Single by Lil Peep
- Released: Aug 17, 2015 (original release), April 19, 2019 (re-release)
- Recorded: 2015
- Genre: Emo rap; cloud rap; alternative R&B; dream pop;
- Length: 2:22
- Label: AWAL
- Songwriters: Gustav Åhr; Cabe Brown II; Joe Corrales;
- Producer: Kryptik

Lil Peep singles chronology
| "I've Been Waiting" (2019) | "Star Shopping" (2015) | "Falling Down (Travis Barker Remix)" (2019) |

= Star Shopping =

2015 song by Lil Peep

"Star Shopping" is a song by American rapper Lil Peep. It was first released via SoundCloud in 2015 and officially released to streaming services on April 19, 2019. Produced by Kryptik, the song contains a sample of "Never Mess With Sunday" by Yppah. Despite never charting on the Billboard Hot 100, "Star Shopping" was certified 5× platinum by the Recording Industry Association of America (RIAA) for sales of over five million copies.

==Background==
Lil Peep had struck a friendship with Kryptik and bought the beat, which was titled "star shopping", from Traktrain. On August 16, 2015, after returning from a trip to Cambridge, Massachusetts for his grandfather's birthday on the previous day, Peep had a long argument with his girlfriend Emma Harris via text messages. He then composed "Star Shopping", a song about him and Emma, writing the lyrics in the Notes app on his phone that day. His mother Liza Womack wrote in a statement relating to the song's re-release, "The song wasn't uploaded to SoundCloud until December of that year.
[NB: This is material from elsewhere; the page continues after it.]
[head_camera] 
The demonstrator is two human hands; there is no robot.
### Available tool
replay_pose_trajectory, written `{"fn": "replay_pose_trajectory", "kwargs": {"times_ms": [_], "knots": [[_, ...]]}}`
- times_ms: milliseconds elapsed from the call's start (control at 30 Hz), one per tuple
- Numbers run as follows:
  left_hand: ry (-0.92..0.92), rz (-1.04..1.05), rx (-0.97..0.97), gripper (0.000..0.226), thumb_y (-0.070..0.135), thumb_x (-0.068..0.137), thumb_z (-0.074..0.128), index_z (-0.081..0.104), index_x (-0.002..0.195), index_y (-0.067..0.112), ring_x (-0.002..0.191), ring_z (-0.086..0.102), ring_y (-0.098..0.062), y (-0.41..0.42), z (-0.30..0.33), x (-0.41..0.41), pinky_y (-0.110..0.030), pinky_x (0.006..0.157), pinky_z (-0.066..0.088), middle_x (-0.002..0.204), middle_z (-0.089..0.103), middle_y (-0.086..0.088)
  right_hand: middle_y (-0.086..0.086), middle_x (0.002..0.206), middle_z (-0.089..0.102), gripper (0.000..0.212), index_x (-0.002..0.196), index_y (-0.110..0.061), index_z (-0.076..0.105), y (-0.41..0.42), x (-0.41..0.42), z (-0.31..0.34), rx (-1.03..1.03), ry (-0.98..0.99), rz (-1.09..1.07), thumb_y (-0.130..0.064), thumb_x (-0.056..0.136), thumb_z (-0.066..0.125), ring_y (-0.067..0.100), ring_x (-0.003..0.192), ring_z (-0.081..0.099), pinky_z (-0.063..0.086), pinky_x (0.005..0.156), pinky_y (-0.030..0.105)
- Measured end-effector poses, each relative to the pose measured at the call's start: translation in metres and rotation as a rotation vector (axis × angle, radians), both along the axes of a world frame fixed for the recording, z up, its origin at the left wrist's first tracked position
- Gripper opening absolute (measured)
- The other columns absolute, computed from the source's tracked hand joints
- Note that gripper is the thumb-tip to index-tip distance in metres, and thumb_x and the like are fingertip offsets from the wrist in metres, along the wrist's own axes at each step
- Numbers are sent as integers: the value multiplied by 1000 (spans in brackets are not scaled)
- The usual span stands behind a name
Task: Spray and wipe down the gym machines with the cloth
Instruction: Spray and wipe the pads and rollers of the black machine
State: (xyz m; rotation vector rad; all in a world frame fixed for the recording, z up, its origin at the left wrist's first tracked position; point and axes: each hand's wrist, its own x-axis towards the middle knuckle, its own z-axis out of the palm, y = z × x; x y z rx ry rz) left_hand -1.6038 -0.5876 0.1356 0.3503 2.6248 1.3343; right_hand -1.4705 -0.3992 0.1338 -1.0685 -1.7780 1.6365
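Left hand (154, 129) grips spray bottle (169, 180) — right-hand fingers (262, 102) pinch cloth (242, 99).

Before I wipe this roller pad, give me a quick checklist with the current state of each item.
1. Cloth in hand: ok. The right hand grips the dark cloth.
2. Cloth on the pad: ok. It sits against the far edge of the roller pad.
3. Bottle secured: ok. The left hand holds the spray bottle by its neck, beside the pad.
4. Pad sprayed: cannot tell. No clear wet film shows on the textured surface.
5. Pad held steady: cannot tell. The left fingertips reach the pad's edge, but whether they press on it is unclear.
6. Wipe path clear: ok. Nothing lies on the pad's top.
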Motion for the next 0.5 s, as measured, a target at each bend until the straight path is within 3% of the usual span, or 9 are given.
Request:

That was Gus's big song, as he got many views and likes on it right away–20k in 24 hours, and over a hundred thousand in a week. He was very excited about that." The song was initially removed from most streaming platforms due to sample clearance issues. It was re-released to streaming services on April 19, 2019, two years after Lil Peep's death, through his eponymous imprint.

==Composition==
An emo rap, cloud rap, alternative R&B and dream pop song, it contains acoustic guitar chords and echoed vocals, while the lyrics focus on a complication relationship. Peep begins the song telling his girlfriend to "wait right here" and sings about his strong affection for her, as well as that he is working to become "important" for her.

==Critical reception==
Rhian Daly of NME considered "Star Shopping" one of Lil Peep's best songs, describing it as "haunting" and Lil Peep's voice as "echoing like he's watching the night sky from a cavernous vantage-point."

==Certifications==

Certifications for "Star Shopping"
| Region | Certification | Certified units/sales |
| Australia (ARIA) | 6× Platinum | 420,000^{‡} |
| Denmark (IFPI Danmark) | Gold | 45,000^{‡} |
| France (SNEP) | Gold | 100,000^{‡} |
| Italy (FIMI) | Gold | 50,000^{‡} |
| New Zealand (RMNZ) | 3× Platinum | 90,000^{‡} |
| Spain (PROMUSICAE) | Gold | 30,000^{‡} |
| United Kingdom (BPI) | Platinum | 600,000^{‡} |
| United States (RIAA) | 5× Platinum | 5,000,000^{‡} |
^{‡} Sales+streaming figures based on certification alone.